◆ BRIEF: Output every entry verbatim.

----- DATASET RECORDS -----

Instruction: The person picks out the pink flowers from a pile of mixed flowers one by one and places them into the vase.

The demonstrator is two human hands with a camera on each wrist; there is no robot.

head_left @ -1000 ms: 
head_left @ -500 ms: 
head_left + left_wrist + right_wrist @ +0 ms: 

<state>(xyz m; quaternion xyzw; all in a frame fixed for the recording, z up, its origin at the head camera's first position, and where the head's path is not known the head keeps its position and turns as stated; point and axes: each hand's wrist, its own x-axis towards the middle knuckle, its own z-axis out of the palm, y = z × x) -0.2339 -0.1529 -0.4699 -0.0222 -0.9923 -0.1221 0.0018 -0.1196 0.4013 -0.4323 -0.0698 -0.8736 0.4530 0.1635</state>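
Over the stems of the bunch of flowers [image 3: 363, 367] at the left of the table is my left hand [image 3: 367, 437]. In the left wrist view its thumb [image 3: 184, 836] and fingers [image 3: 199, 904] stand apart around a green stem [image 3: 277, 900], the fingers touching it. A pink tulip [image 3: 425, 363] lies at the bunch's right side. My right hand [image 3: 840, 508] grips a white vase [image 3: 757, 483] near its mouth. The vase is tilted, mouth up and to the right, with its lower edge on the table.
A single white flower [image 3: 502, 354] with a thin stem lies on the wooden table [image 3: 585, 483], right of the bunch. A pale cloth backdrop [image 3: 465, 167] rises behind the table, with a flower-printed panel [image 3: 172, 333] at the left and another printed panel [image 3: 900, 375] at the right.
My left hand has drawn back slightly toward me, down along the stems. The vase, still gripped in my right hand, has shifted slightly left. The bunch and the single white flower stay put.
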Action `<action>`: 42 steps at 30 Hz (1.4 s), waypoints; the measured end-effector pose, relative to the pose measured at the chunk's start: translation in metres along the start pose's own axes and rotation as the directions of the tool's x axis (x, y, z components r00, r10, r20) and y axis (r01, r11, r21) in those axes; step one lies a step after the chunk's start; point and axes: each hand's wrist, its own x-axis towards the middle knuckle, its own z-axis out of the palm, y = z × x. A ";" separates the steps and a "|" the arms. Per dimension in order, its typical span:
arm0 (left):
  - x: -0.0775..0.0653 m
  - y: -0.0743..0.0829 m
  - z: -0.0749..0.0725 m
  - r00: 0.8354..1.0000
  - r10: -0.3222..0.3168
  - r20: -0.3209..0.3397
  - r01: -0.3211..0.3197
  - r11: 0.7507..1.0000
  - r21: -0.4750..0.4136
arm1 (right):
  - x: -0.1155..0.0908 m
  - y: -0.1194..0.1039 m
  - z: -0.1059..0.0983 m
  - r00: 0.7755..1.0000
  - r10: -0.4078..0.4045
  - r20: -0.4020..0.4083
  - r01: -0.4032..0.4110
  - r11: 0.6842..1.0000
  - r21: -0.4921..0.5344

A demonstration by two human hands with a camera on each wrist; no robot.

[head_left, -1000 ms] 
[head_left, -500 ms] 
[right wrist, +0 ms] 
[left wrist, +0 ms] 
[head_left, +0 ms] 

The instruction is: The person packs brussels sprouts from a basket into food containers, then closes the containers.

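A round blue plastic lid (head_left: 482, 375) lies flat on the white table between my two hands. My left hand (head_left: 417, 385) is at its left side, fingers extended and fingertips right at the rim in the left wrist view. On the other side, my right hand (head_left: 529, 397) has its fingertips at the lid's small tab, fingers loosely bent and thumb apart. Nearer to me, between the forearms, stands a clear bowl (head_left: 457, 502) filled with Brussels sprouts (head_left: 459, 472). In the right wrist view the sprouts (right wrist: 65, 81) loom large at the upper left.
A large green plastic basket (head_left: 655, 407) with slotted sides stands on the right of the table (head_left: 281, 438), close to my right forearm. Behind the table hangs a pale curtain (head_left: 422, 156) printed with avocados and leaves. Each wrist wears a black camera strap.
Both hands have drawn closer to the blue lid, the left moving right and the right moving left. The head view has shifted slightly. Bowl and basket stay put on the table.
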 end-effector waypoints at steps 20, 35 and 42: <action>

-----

◆ REPLY TO THE TASK:
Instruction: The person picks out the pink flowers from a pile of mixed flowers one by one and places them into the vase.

The demonstrator is two human hands with a camera on each wrist; there is no robot.

head_left @ -1000 ms: 
head_left @ -500 ms: 
head_left + left_wrist + right_wrist @ +0 ms: 

<state>(xyz m; quaternion xyzw; all in a frame fixed for the recording, z up, its origin at the head camera's first position, and where the head's path is not known the head keeps its position and turns as stated; point and axes: each hand's wrist, its own x-axis towards the middle knuckle, its own z-axis out of the palm, y = z × x) -0.2339 -0.1529 -0.4699 -0.0222 -0.9923 -0.1221 0.0018 -0.1196 0.4013 -0.4323 -0.0698 -0.8736 0.4530 0.1635</state>
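Over the stems of the bunch of flowers [image 3: 363, 367] at the left of the table is my left hand [image 3: 367, 437]. In the left wrist view its thumb [image 3: 184, 836] and fingers [image 3: 199, 904] stand apart around a green stem [image 3: 277, 900], the fingers touching it. A pink tulip [image 3: 425, 363] lies at the bunch's right side. My right hand [image 3: 840, 508] grips a white vase [image 3: 757, 483] near its mouth. The vase is tilted, mouth up and to the right, with its lower edge on the table.
A single white flower [image 3: 502, 354] with a thin stem lies on the wooden table [image 3: 585, 483], right of the bunch. A pale cloth backdrop [image 3: 465, 167] rises behind the table, with a flower-printed panel [image 3: 172, 333] at the left and another printed panel [image 3: 900, 375] at the right.
My left hand has drawn back slightly toward me, down along the stems. The vase, still gripped in my right hand, has shifted slightly left. The bunch and the single white flower stay put.
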Action `<action>`: 42 steps at 30 Hz (1.4 s), waypoints; the measured end-effector pose, relative to the pose measured at the chunk's start: translation in metres along the start pose's own axes and rotation as the directions of the tool's x axis (x, y, z components r00, r10, r20) and y axis (r01, r11, r21) in those axes; step one lies a step after the chunk's start; point and axes: each hand's wrist, its own x-axis towards the middle knuckle, its own z-axis out of the palm, y = z × x. A ";" separates the steps and a "|" the arms. Per dimension in order, its typical span:
arm0 (left):
  - x: -0.0775..0.0653 m
  - y: -0.0743..0.0829 m
  - z: -0.0749..0.0725 m
  - r00: 0.8354..1.0000
  - r10: -0.3222..0.3168
  - r20: -0.3209..0.3397
  - r01: -0.3211..0.3197
  - r11: 0.7507..1.0000
  - r21: -0.4750..0.4136
arm1 (right):
  - x: -0.1155..0.0908 m
  - y: -0.1194..0.1039 m
  - z: -0.1059..0.0983 m
  - r00: 0.7755..1.0000
  - r10: -0.4078..0.4045
  - r20: -0.4020..0.4083
  - r01: -0.4032..0.4110
  - r11: 0.6842..1.0000
  - r21: -0.4921..0.5344

A demonstration by two human hands with a camera on each wrist; no robot.

[head_left, -1000 ms] 
[head_left, -500 ms] 
[right wrist, +0 ms] 
[left wrist, +0 ms] 
[head_left, +0 ms] 

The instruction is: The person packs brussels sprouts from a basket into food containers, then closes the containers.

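A round blue plastic lid (head_left: 482, 375) lies flat on the white table between my two hands. My left hand (head_left: 417, 385) is at its left side, fingers extended and fingertips right at the rim in the left wrist view. On the other side, my right hand (head_left: 529, 397) has its fingertips at the lid's small tab, fingers loosely bent and thumb apart. Nearer to me, between the forearms, stands a clear bowl (head_left: 457, 502) filled with Brussels sprouts (head_left: 459, 472). In the right wrist view the sprouts (right wrist: 65, 81) loom large at the upper left.
A large green plastic basket (head_left: 655, 407) with slotted sides stands on the right of the table (head_left: 281, 438), close to my right forearm. Behind the table hangs a pale curtain (head_left: 422, 156) printed with avocados and leaves. Each wrist wears a black camera strap.
Both hands have drawn closer to the blue lid, the left moving right and the right moving left. The head view has shifted slightly. Bowl and basket stay put on the table.
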 end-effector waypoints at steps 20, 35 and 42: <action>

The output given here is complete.